Pria yang akrab disapa Herbud itu menyebutkan, kegiatan wisuda membutuhkan biaya yang tidak sedikit yang kemudian menambah beban finansial dari orangtua, terlebih di sekolah negeri yang sudah ada pendanaan dari pemerintah.
"Partai Perindo mendukung penghapusan berbagai macam pungutan-pungutan yang memberatkan masyarakat," kata Herbud, Kamis (15/6/2023).
BACA JUGA:
Herbus --yang merupakan bacaleg DPR RI dari Partai Perindo Dapil Bengkulu itu-- menjelaskan, secara pribadi ia tidak setuju dengan adanya wisuda TK-SMA.

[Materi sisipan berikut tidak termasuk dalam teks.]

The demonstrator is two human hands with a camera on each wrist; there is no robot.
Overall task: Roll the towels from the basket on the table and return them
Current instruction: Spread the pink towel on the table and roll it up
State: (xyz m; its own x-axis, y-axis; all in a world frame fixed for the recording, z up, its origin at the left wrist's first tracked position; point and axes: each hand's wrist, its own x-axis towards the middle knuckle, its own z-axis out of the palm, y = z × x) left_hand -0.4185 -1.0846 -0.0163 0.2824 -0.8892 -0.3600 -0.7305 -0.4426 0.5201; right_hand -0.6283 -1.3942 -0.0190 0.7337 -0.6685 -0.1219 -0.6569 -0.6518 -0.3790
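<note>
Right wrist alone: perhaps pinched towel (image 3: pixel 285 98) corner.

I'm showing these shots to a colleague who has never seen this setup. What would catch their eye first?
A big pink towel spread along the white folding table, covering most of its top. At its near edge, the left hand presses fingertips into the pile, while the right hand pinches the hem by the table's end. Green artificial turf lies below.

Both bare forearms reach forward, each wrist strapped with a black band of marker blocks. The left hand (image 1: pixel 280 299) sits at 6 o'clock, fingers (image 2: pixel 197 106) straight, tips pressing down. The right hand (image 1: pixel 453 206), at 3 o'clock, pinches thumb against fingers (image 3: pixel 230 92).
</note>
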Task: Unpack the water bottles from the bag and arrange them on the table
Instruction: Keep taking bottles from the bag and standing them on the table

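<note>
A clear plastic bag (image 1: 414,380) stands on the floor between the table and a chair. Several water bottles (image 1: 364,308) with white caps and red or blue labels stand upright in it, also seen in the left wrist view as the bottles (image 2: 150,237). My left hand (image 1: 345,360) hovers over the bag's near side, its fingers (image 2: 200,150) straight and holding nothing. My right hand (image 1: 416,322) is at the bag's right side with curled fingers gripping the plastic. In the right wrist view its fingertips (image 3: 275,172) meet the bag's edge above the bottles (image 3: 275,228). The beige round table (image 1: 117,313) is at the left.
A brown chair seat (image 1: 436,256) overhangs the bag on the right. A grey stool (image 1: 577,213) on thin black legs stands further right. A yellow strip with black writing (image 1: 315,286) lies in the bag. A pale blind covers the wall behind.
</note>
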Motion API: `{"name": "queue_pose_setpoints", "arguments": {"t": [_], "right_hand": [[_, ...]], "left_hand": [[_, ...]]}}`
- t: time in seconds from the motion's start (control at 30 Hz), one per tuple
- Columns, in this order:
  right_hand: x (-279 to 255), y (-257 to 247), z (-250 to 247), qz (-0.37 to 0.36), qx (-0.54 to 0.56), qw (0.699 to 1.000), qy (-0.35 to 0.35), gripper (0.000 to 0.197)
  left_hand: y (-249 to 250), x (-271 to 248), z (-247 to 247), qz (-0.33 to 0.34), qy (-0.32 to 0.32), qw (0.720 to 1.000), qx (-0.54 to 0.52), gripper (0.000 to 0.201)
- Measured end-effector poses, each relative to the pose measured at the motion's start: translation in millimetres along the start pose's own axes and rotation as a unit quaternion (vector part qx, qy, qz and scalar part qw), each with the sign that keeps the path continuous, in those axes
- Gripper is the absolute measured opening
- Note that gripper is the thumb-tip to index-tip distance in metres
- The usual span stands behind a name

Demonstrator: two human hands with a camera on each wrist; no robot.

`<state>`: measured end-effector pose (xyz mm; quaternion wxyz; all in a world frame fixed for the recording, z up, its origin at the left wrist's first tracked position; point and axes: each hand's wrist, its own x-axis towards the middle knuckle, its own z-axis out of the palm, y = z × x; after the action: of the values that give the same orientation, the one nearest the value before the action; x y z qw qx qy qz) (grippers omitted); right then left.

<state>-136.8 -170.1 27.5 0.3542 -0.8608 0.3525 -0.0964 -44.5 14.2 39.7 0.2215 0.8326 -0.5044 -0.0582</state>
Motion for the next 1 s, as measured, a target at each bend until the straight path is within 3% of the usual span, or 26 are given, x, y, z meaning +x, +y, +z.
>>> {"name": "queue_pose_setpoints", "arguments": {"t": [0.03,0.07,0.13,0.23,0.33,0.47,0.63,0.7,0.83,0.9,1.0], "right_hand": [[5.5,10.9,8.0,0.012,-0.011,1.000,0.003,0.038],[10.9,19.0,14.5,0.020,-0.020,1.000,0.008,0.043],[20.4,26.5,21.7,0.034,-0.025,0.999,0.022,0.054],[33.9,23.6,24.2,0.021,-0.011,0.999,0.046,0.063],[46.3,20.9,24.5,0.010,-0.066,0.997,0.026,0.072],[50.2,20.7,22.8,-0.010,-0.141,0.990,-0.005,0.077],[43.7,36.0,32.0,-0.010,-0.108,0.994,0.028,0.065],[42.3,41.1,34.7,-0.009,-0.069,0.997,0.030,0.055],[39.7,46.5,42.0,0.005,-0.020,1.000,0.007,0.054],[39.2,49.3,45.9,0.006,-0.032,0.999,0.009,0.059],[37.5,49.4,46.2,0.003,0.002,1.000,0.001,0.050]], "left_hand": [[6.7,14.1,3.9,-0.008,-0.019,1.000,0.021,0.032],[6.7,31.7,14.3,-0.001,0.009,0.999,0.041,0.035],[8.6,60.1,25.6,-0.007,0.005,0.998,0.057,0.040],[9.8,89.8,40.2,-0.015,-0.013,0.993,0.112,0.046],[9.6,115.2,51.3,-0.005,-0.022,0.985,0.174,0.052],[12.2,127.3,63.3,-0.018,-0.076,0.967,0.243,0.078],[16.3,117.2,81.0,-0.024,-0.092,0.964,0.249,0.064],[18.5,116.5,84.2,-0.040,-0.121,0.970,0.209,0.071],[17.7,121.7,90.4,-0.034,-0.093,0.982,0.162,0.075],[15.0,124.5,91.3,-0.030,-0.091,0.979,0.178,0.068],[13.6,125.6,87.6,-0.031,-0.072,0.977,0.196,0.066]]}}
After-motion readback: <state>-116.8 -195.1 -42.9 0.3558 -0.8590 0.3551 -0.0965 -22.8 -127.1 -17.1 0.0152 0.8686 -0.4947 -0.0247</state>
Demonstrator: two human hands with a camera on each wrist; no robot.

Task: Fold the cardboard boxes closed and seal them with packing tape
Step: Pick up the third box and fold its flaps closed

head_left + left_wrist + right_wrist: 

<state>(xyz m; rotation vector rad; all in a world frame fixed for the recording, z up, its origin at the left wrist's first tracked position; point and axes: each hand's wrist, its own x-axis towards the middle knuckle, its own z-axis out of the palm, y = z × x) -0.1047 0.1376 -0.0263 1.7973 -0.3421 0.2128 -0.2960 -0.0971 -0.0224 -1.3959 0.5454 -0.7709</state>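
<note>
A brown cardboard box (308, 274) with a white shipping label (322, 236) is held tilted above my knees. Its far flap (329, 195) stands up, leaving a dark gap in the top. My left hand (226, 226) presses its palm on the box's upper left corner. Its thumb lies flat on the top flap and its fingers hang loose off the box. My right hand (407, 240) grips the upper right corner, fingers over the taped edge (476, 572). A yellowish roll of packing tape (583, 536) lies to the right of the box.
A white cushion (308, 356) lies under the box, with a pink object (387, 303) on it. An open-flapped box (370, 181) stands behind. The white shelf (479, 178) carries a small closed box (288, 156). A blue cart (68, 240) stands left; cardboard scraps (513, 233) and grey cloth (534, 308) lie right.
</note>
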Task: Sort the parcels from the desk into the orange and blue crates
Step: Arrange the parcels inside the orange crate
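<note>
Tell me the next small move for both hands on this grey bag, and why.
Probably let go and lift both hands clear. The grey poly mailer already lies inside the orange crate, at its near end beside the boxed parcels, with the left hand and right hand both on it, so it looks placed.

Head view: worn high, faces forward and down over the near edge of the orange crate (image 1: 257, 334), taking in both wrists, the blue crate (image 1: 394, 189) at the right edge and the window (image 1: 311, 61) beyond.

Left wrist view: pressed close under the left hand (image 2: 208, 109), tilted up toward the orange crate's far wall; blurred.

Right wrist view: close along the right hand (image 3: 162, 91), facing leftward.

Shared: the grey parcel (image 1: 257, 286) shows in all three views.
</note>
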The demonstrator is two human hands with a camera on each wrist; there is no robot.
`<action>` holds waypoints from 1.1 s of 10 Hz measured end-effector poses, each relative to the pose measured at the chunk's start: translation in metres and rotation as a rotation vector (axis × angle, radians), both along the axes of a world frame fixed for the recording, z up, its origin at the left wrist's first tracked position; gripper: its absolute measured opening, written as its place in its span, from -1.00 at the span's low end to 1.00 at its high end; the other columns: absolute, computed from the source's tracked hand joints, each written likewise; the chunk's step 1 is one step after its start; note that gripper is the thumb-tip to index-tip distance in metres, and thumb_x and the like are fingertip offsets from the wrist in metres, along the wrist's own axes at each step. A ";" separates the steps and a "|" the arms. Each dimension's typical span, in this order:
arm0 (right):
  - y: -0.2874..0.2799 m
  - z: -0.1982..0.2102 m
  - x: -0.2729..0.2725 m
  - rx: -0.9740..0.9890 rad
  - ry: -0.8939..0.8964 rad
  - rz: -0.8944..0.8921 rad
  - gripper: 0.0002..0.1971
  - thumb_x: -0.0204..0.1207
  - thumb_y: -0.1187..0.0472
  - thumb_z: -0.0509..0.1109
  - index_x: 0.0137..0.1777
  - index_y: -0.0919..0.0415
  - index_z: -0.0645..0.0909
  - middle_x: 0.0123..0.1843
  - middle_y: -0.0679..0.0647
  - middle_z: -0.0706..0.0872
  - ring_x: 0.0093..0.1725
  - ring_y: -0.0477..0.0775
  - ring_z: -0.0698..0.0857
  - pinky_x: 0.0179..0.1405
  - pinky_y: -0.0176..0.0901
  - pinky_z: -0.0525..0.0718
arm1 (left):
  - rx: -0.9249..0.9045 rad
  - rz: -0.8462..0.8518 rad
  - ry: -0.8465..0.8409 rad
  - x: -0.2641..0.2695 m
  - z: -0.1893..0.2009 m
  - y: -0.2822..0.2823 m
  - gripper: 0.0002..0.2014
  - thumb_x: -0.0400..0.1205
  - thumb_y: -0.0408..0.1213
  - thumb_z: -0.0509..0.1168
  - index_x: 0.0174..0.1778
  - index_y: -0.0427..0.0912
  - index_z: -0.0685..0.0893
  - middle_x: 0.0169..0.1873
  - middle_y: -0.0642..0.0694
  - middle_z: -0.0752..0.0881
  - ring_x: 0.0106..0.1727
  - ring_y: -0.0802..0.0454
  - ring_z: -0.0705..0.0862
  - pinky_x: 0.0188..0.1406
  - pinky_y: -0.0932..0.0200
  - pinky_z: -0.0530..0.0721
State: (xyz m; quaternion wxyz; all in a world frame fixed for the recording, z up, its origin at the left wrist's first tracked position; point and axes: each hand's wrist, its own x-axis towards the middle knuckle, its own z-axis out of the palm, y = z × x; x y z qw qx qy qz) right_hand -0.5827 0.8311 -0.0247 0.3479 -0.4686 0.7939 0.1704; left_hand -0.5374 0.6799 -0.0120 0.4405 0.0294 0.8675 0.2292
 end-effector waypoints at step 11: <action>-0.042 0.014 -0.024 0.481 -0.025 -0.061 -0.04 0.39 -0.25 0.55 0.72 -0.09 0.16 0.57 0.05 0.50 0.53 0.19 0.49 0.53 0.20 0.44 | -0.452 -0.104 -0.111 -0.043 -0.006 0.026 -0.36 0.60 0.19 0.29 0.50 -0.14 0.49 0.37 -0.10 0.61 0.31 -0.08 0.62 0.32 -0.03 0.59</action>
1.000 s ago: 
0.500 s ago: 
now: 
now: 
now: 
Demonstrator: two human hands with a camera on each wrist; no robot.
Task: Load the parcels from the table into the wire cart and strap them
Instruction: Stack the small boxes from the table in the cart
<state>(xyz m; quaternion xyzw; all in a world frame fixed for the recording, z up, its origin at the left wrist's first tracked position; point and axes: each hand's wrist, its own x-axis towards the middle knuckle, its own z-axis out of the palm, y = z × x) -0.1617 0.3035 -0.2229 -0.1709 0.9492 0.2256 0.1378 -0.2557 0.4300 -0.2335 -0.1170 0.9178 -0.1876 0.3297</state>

Menurutnya, wisuda identik dengan pendidikan tingkat strata satu ke atas. Untuk itu, jenjang pendidikan di bawahnya tidak perlu menggelar wisuda cukup dengan syukuran sederhana.
BACA JUGA:
"Tidak ada masalah menurut saya dilaksanakan pelepasan (murid), bukan wisuda yang formal seperti strata satu," ujar Koordinator Juru Bicara Nasional Partai Perindo --partai yang ditetapkan KPU bernomor urut 16 pada kertas suara Pemilu 2024 itu--.